Exercise instructions: A verbatim copy of all the data is required, minus any images.

Provided data:
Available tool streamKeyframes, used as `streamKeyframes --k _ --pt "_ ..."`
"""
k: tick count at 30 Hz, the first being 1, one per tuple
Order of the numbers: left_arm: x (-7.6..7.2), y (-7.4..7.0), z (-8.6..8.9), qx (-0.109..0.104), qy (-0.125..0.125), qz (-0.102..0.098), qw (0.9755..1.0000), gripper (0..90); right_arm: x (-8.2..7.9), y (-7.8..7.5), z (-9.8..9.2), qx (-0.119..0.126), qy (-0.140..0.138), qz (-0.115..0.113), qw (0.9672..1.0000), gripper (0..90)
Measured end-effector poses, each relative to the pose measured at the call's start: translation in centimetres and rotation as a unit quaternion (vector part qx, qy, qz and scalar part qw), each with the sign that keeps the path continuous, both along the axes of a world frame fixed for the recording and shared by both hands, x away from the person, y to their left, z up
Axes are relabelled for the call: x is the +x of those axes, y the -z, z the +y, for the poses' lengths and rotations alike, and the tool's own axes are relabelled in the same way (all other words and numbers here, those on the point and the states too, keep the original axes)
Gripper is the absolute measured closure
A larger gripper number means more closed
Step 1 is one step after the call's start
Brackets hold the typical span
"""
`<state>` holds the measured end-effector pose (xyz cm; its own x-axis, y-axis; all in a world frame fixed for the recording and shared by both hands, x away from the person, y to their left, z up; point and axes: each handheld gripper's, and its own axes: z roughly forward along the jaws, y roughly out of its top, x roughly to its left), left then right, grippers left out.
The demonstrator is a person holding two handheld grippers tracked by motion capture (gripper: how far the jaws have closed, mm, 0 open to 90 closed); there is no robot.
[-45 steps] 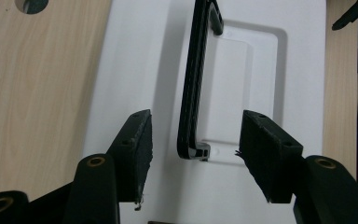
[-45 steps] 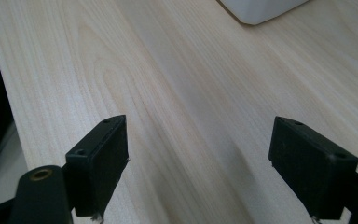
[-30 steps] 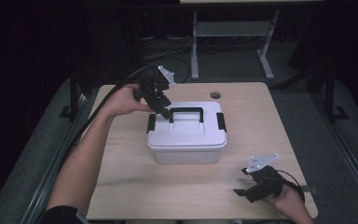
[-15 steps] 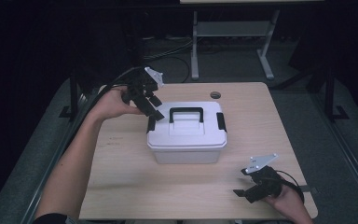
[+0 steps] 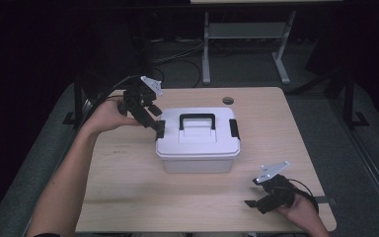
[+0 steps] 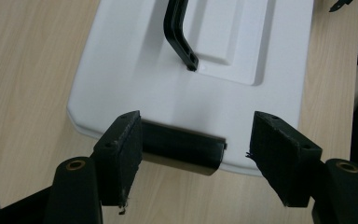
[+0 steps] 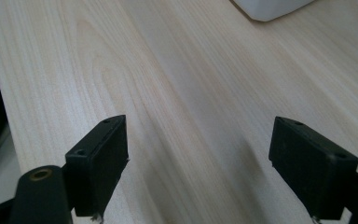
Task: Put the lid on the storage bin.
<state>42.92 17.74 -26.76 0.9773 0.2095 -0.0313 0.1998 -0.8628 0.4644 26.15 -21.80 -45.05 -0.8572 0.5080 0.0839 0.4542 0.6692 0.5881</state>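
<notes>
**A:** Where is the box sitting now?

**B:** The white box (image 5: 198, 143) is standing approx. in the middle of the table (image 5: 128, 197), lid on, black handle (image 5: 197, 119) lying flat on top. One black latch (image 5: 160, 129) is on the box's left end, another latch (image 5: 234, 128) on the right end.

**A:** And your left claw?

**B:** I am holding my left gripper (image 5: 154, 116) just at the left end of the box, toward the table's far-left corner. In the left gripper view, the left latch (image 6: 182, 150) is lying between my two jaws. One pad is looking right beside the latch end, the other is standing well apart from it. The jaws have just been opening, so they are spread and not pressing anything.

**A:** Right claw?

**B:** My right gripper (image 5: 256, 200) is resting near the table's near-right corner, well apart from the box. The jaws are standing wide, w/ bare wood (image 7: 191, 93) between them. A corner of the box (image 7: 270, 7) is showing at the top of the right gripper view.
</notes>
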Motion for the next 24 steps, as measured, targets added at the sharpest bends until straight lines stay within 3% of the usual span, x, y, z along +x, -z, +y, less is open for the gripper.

Result:
Available tool streamKeyframes, used as `streamKeyframes --k _ --pt "_ ..."`
"""
k: tick count at 30 Hz, the first being 1, one per tuple
Order of the numbers: left_arm: x (-7.6..7.2), y (-7.4..7.0), z (-8.6..8.9), qx (-0.109..0.104), qy (-0.125..0.125), qz (-0.102..0.098), qw (0.9755..1.0000), gripper (0..90); right_arm: x (-8.2..7.9), y (-7.8..7.5), z (-9.8..9.2), qx (-0.119..0.126), qy (-0.140..0.138), qz (-0.115..0.113), qw (0.9672..1.0000), gripper (0..90)
Measured end-effector poses, each relative to the pose measured at the call's start: translation in centimetres and rotation as a unit quaternion (vector part qx, qy, qz and scalar part qw), each with the sign that keeps the path continuous, both along the axes of a world frame fixed for the recording and shared by both hands, x away from the person, y to their left, z up
Axes are relabelled for the call: x is the +x of those axes, y the -z, z the +y, for the poses' lengths and rotations alike, and the tool's own axes are relabelled in the same way (all other words and numbers here, those on the point and the states too, keep the original axes)
Gripper is the absolute measured closure
A larger gripper number means more closed
Step 1 is one step after the call's start
Brackets hold the typical span
"""
`<state>` holds the measured end-effector pose (xyz cm; its own x-axis, y-axis; all in a world frame fixed for the recording and shared by both hands, x away from the person, y to their left, z up; point and axes: each handheld gripper's, and its own axes: z roughly forward along the jaws, y roughly out of its top, x roughly to its left), left then right, grippers left out.
The demonstrator is a person holding two handheld grippers tracked by motion capture (gripper: how far the jaws have closed, mm, 0 open to 90 closed); there is no robot.
[-45 steps] 
[-45 steps] 
[-30 steps] 
[-15 steps] 
[+0 steps] 
[+0 steps] 
[+0 steps] 
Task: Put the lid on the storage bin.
<state>42.92 17.74 -26.76 0.9773 0.2095 -0.0313 0.1998 -0.8628 0.4644 26.15 -21.80 -45.05 -0.8572 0.5080 0.0839 0.4542 0.6692 0.5881</state>
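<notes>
**A:** Where is the box sitting now?

**B:** The white box (image 5: 198, 143) is standing approx. in the middle of the table (image 5: 128, 197), lid on, black handle (image 5: 197, 119) lying flat on top. One black latch (image 5: 160, 129) is on the box's left end, another latch (image 5: 234, 128) on the right end.

**A:** And your left claw?

**B:** I am holding my left gripper (image 5: 154, 116) just at the left end of the box, toward the table's far-left corner. In the left gripper view, the left latch (image 6: 182, 150) is lying between my two jaws. One pad is looking right beside the latch end, the other is standing well apart from it. The jaws have just been opening, so they are spread and not pressing anything.

**A:** Right claw?

**B:** My right gripper (image 5: 256, 200) is resting near the table's near-right corner, well apart from the box. The jaws are standing wide, w/ bare wood (image 7: 191, 93) between them. A corner of the box (image 7: 270, 7) is showing at the top of the right gripper view.
</notes>
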Motion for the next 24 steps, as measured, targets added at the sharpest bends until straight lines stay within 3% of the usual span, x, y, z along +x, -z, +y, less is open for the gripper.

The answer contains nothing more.